Câmara
de Lisboa vendeu painel de Querubim Lapa à CUF
Painel
de azulejos que foi premiado pela autarquia em 1995 foi vendido
juntamente com os terrenos do "triângulo dourado", onde
está a nascer um hospital. A obra de arte vai manter-se no local.
JOÃO PEDRO PINCHA
13 de Janeiro de 2017, 8:52
As obras de
construção de um novo hospital CUF num terreno de Alcântara
levaram à demolição de praticamente tudo o que ali existia antes.
Uma coisa, no entanto, manteve-se. Um painel de azulejos da autoria
de Querubim Lapa, agora tapado por uma rede verde, é o último sinal
de que em tempos existiu um muro a circundar aquele terreno com mais
de 20 mil metros quadrados, conhecido como “triângulo dourado”.
Uma obra de arte que era municipal e que passou discretamente para as
mãos do grupo Mello. Tão discretamente que, a princípio, nem o
próprio grupo tinha certezas sobre a sua posse.
Apesar de isso não
estar explícito em nenhum documento, quando uma empresa do grupo
José de Mello Saúde comprou o terreno, em Janeiro de 2015, ficou
também com esse painel, que está instalado no local desde 1994 e
foi oferecido por uma farmacêutica à autarquia. O conjunto
azulejar, chamado “O Terraço”, em que dominam os tons verdes e
azuis e os motivos marítimos e vegetalistas, recebeu em 1995 o
Prémio Jorge Colaço de Azulejaria, promovido pela própria Câmara
Municipal de Lisboa.
A autarquia
confirmou ao PÚBLICO, através do gabinete de comunicação, que o
painel é “propriedade dos adquirentes do terreno”. Inicialmente,
uma fonte da José de Mello Saúde negou que a obra de arte tivesse
passado para as mãos da empresa e disse mesmo que “qualquer
decisão” sobre o futuro dos azulejos competeria à câmara.
Mas a autarquia
disse também ao PÚBLICO que o projecto do novo hospital só foi
aprovado na condição de o painel ser colocado “no novo jardim, de
utilização pública, que vai ser construído no local”.

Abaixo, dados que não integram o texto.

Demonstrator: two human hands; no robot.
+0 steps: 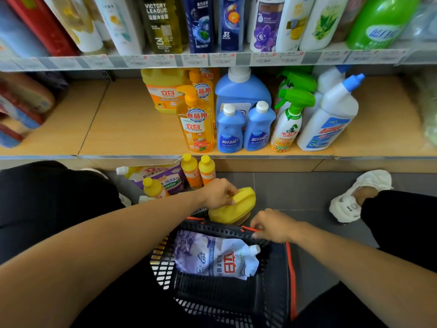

Confrontada com estas informações, a fonte do departamento de
comunicação da José de Mello Saúde acabou por dizer que está
prevista uma “futura aplicação no jardim público”.
Porém, Frederico
Valssassina, arquitecto que assina o projecto do hospital, explica
que “desde o seu início teve presente a existência deste painel”,
mas esclarece que o mesmo “fica no actual local, pois é impossível
a sua recolocação”.
A LBO Land, empresa
do grupo José de Mello Saúde (que entretanto mudou de nome para IMO
Health), arrematou o “triângulo dourado” em hasta pública por
mais um euro do que o preço base de licitação, 20,350 milhões de
euros. O negócio concretizou-se em Janeiro de 2015, mas o grupo já
em 2013 tinha apresentado ao município um Pedido de Informação
Prévia para a construção de um hospital naquele sítio. Acabou por
ser o único licitador na hasta pública.
Na altura, o destino
do painel de azulejos ficou abafado no meio da muita polémica que
rodeou o assunto. “Sempre tivemos inquietação em relação ao
futuro do painel”, assegura agora João Ferreira, vereador
comunista. “Entre as várias questões que o PCP levantou,
referimos a questão do painel”, garante.
O próprio Querubim
Lapa já se manifestara preocupado com “O Terraço”, que há
muitos anos estava rodeado por cartazes publicitários. Em Junho de
2014, o mestre ceramista disse ao PÚBLICO que a câmara estava a
demonstrar “falta de respeito pela obra de arte” ao consentir na
colocação de publicidade que ofuscava o painel. Chegou a ser
equacionada a reprodução de “O Terraço” noutro local da
cidade, uma vez que estes azulejos estão cimentados à parede e não
podem ser removidos, mas a proposta nunca andou para a frente.
Querubim Lapa morreu
a 2 de Maio de 2016, aos 90 anos. Cinco dias depois, a José de Mello
Saúde tornou-se efectivamente dona do terreno e do painel. As obras
de construção do futuro hospital CUF Tejo começaram no fim de
Junho. Uma das primeiras coisas a ir abaixo foi um edifício com
inúmeros murais evocativos dos 40 anos do 25 de Abril.
A José de Mello
Saúde conta ter o novo hospital a funcionar em 2019. O equipamento,
que vai custar mais de cem milhões de euros, terá seis pisos à
superfície, três pisos subterrâneos para estacionamento e um
jardim virado à Avenida da Índia. É aí que "O Terraço"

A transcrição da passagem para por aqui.